Собравшиеся у костра постепенно расходились искать мягкого сенца для ночлега, и только Любор всё сидел и хмурился в огонь. Никогда сердце его ещё не полнилось такой тоской, никогда не было, чтобы в один день, а, точнее, в ночь, боги повергали на него столько немилостей. Вот кричит Малинка, и чьи-то руки хватают её тёплое полное молодое тело и волокут в лес. Вот кузнец Варун отбирает у него победу и трофей, а вот отец считает его недостойным своих тайн. Какая-то игра ведётся у него за спиной, и всюду недомолвки, хитрость. О, не карают ли боги его – сына, за то, что их предаёт его отец?
Чарка опустела, а Любор хотел бы напиться ещё, чтобы свалиться прямо тут, под лавку, и сбросить тягу мыслей. Но он знал, что придётся носить её до утра, пока утомление не свалит его с ног. Возможно, он заснёт в седле.
Чтобы как-то отвлечься, он решил заняться конём. Вывесить у огня седло и сбрую, промокшие в реке, найти ему зерна, а ещё – срезать новое древко для перебитой топором судлицы. За околицей как раз рос орешник, а небо уже светлело.
Обходя низкие крыши землянок, Любор увидел Варуна. Тот полулежал на земле спиной к нему, и напротив него, обхватив руками колени, сидела пленница. Она была привязана к столбу за шею, как коза, и не могла встать. Варун что-то пьяно ворчал и пытался неверной рукой взять её за подбородок. Но она прятала лицо в колени, и он усмехался, глядя на неё снизу вверх. Любор поспешил к коню.
А когда проходил обратно, Варун храпел пьяным сном, отвалившись навзничь. Было уже светло, и Любор рассмотрел серое лицо пленницы. Он мог бы поклясться на богах, что никогда не видел таких прекрасных черт и невольно ждал, пока она посмотрит на него. И когда зелёные глаза прожгли рассветный сумрак, с первыми лучами кинувшись рысью ему в самое сердце, Любор понял, что просто так не сможет оставить её.
Он отбросил срезанное древко, и пошёл к девушке.
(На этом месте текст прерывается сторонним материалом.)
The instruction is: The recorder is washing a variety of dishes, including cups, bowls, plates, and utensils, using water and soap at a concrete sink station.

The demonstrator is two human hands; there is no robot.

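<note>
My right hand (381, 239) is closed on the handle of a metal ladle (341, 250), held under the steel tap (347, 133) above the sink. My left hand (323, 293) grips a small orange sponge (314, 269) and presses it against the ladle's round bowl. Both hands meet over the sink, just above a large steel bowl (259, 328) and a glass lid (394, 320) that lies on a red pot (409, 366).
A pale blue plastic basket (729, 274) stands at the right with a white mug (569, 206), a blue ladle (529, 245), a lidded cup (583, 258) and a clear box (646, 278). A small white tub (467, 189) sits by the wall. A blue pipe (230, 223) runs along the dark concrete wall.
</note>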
Та дико глядела на него с земли, но не прятала лица, как от Варуна.
– Пойдём со мной, – прошептал он, сглотнув ком, и чуть не споткнувшись на последнем шаге.
Она улыбнулась, но улыбка переросла в крепкий оскал, и девушка зарычала, как зверь.
Любора это разозлило, и от ярости в теле проснулось острое желание женщины. Он принялся отвязывать её от столба, и оглядывался, подыскивая укромное место за околицей или в чьих-нибудь сенях, куда бы затащить её.
– А ну брось, – послышался хриплый бас.
Любор обернулся. Кузнец привстал на локте и у голени его сверкнул засапожник. Варун, хоть был и в летах, но огромен, плечист и на голову выше Любора, к тому же вооружён. И Любор знал, что кузнеца ему не одолеть, пусть даже тот и пьян. Пьяный, что вепрь – раны не чует. И Любор с позором поспешил прочь.
– Эй, – его окликнул Горазд.
Он теснился меж стогов сена, и улыбался.
– Иди сюда.
Горазд не отличался острым умом, как друг его Витко, и из всей их троицы был самым диким. Но, видимо, близкий к природе, он лучше всего понимал и природные потребности людей. Вот и сейчас Любор, подойдя к стогам увидел, что у Горазда из-под мышек торчат две женские головки.